Microsoft flags three security holes

The software giant releases advisories that warn of flaws in its Web software, its VPN software and in default settings of Windows 2000.

Microsoft released three advisories late Wednesday that warned of security holes in its Web software, in Windows' virtual private networking features and in default settings of Windows 2000.

The company rated only a single flaw--affecting the point-to-point tunneling protocol portion of the Windows VPN software--as "critical." Even that vulnerability doesn't pose a great threat, said Scott Culp, manager for Microsoft's security response team.

"The flaw would only result in a denial of service," he said.

The vulnerability had originally been found by Austrian security firm Phion Information Technologies last month. The company had billed the problem as one that could lead to significant compromises in a business's network security.

After studying the problem, however, Microsoft said that the issue could lead only to a denial-of-service attack, a network attack that causes a computer to freeze when attacked by a program or to stop responding due to a deluge of data.

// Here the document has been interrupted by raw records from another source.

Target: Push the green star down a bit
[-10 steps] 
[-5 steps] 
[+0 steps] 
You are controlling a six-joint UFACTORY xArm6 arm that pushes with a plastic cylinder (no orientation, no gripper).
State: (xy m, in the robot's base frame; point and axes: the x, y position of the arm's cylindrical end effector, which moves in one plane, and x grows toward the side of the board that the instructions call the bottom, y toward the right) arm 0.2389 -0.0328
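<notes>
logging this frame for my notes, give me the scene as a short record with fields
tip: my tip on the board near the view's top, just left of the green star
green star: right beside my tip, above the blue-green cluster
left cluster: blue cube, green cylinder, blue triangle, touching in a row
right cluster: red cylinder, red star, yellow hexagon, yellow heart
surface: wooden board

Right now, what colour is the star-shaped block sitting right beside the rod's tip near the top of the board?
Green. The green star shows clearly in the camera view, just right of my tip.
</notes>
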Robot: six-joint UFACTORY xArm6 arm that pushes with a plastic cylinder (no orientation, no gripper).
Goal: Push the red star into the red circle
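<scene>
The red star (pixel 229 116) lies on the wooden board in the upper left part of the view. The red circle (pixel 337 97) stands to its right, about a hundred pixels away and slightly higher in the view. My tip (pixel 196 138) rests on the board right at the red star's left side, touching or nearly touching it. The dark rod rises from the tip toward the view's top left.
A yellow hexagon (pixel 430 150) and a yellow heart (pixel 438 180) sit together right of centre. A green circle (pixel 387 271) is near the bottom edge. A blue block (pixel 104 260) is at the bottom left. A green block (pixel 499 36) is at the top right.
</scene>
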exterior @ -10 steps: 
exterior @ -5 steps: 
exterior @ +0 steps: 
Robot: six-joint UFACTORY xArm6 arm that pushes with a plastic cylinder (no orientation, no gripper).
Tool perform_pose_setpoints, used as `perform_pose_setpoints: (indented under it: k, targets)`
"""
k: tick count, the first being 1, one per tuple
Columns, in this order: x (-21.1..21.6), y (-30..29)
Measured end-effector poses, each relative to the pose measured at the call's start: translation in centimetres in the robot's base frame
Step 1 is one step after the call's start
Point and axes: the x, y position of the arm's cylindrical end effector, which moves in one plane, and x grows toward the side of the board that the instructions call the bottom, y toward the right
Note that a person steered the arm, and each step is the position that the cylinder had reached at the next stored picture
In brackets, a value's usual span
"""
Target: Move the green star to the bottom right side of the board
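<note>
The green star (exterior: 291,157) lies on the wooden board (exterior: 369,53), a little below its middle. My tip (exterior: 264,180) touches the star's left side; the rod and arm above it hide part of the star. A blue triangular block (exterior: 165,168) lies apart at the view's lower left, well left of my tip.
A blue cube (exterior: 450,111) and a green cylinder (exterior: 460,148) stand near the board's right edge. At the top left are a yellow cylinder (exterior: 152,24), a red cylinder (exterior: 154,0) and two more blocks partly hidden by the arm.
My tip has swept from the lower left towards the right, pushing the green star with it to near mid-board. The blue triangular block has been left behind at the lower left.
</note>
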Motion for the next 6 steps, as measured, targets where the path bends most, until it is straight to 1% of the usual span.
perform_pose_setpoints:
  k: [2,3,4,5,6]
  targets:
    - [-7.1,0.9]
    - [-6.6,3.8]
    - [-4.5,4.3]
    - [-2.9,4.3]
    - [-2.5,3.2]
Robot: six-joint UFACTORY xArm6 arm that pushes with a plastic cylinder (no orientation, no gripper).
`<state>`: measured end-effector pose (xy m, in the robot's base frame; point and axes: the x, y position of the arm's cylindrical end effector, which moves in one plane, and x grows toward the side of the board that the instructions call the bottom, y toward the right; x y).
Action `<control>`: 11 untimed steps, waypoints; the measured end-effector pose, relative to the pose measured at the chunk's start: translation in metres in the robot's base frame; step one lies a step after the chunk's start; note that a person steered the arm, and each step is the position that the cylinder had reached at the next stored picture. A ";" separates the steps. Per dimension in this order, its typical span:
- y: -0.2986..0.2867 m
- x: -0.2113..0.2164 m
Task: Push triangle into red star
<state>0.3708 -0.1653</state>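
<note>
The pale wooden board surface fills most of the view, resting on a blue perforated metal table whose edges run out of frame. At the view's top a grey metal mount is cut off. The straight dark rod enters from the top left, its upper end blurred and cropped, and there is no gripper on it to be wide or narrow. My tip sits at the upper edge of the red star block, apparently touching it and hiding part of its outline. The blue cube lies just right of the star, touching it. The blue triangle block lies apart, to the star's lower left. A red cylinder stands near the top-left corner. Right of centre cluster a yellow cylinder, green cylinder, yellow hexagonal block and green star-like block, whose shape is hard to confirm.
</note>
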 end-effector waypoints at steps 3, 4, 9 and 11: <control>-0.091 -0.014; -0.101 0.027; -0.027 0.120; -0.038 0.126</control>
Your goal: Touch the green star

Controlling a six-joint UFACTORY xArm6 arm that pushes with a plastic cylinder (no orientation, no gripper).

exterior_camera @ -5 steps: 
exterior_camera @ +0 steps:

Microsoft also warned Windows 2000 users that there is a problem with the default way the operating system searches for a program that matches a given command. An attacker could put a Trojan horse--malicious code that fools the person or machine into thinking it's a legitimate program--in a directory that the operating system searches. The result: Windows 2000 will execute the malicious program rather than a legitimate command.

Finally, the company released a patch for its Internet Information Service (IIS) Web server. The patch includes many older fixes as well as four new ones.

All the warnings and suggested fixes for the problems can be found on the TechNet portion of Microsoft's Web page.